| TASK TO COMPLETE |
Start with the first line of the data and end with the line that holds "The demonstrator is"; write out each one exactly.

| RECORDED INFORMATION |

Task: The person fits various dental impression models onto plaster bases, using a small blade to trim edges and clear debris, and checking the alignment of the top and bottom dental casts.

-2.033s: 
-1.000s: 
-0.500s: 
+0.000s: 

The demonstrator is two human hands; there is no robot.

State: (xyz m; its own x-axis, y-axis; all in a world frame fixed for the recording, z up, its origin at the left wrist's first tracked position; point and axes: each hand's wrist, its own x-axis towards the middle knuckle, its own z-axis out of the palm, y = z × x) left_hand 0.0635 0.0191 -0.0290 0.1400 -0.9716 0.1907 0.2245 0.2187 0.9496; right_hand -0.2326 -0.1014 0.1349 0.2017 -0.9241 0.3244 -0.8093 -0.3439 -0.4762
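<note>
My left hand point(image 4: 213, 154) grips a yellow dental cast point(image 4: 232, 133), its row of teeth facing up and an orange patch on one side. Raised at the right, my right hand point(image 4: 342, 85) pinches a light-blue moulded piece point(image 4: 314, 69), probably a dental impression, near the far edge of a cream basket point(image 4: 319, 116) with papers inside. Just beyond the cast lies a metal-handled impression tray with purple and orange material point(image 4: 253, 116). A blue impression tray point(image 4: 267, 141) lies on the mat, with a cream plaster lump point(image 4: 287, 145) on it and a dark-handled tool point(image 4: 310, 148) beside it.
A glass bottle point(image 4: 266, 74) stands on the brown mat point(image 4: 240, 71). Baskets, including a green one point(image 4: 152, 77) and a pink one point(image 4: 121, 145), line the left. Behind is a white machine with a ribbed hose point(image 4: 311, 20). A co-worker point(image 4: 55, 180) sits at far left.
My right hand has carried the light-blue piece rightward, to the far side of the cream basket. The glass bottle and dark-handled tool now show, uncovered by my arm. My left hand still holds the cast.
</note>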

| WRITTEN REPLY |
Task: The person fits various dental impression models onto plaster bases, using a small blade to trim edges and clear debris, and checking the alignment of the top and bottom dental casts.

-2.033s: 
-1.000s: 
-0.500s: 
+0.000s: 

The demonstrator is two human hands; there is no robot.

No part of the exercise is left unanswered.